Thursday, March 21, 2013

Nuggets from here and there

I'm in my last semester at business school (wow, time flies), and taking two classes this semester, both of which vary between being fascinating and putting-you-to-sleep boring, all within the space of two hours.

The professor in my first class today showed this video, from Louis CK's appearance on Conan O'Brien's show a few years ago. The entire conversation is funny, but the segment between 2:15 and 6:05, which we saw in class, is brilliant. Watch:


"Everything is amazing and nobody is happy" by Meowbay

True, isn't it? We take technology and all offers us so much for granted, we forget that when we were born, or even as growing up, we didn't have any of this. @_GoneNative wrote this post a while back that had a line I absolutely fallen in love with and shared here:
"My generation has had to say a lot of goodbyes in quick succession to the things we built our lives around. I have a feeling the next lot will find it easier to use & throw."
That's true, in a way, but also so sad.

And then, in my second class today, we were talking about price discrimination, for possibly the gazillionth time since school began (and I still suck at it. go figure.), and our professor shared this passage, which I think is the most beautiful description of price discrimination that I have seen in a very long time.
It is not because of the few thousand francs which would have to be spent to put a roof over the third-class carriage or to upholster the third-class seats that some company or other has open carriages with wooden benches… What the company is trying to do is prevent the passengers who can pay the second-class fare from traveling third class; it hits the poor, not because it wants to hurt them, but to frighten the rich… And it is again for the same reason that the companies, having proved almost cruel to the third-class passengers and mean to the second-class ones, become lavish in dealing with first-class customers. Having refused the poor what is necessary, they give the rich what is superfluous.
 ~ Jules Dupuit (1849), On Tolls and Transport
It's a good day, when your classes make you see or hear something that strikes a chord, that makes you think, that makes you want to share it with everyone else.

Tuesday, March 12, 2013

Conversations with friends

Sometimes you go for extended periods of not meeting or talking with someone and forget how entertaining conversations with them always were.

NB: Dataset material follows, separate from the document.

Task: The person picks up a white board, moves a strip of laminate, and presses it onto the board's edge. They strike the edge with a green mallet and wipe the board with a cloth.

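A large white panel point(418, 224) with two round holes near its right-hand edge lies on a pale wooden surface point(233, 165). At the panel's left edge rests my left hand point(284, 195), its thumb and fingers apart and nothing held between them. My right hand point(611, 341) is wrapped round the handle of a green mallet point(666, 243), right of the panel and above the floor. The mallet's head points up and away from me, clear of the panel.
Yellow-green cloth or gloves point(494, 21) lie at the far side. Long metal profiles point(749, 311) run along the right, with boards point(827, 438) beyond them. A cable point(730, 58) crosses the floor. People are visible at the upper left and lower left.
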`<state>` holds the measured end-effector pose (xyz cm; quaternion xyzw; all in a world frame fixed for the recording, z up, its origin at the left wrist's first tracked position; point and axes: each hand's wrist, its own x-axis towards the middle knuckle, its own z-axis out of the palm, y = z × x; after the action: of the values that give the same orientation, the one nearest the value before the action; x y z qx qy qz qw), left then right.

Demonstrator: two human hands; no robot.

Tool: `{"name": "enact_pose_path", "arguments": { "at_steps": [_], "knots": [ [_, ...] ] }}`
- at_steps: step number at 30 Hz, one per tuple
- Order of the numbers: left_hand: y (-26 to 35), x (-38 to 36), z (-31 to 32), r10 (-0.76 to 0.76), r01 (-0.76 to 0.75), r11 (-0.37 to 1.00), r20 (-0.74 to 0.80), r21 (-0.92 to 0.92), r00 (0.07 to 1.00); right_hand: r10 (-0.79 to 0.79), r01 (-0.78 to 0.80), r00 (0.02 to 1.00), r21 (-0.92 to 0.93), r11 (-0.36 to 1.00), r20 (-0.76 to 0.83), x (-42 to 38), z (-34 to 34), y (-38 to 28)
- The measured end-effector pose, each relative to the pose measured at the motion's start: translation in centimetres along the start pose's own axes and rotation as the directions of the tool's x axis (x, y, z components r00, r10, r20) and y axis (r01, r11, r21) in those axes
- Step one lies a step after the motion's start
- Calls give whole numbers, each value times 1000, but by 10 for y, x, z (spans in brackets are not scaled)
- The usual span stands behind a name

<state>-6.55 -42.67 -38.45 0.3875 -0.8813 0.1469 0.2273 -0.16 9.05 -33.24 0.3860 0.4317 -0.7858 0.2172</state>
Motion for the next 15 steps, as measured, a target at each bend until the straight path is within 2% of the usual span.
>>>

Take my friend who I met this evening, for instance. I met her after a gazillion years, after two months of being in the came city, three days before I have to leave, and spent the entire three hours giggling helplessly. A sample of the numerous anecdotes she shared about her life teaching the most entertaining students in the world:

My friend: So if you do this presentation, I'll give you points towards your final grade.
Friend's student: Do we get extra points if we're smart during the presentation?
My friend: You get points if you're smart at any time during the class. {I assume at this point, her internal thinking was a big fat DUH.}
Friend's student: Really? So if we dress up well for class, you give us extra points?
I'm not too sure how my friend finally clarified that she and her student were clearly talking about two different meanings of the word smart; I was too busy cackling with laughter by this point.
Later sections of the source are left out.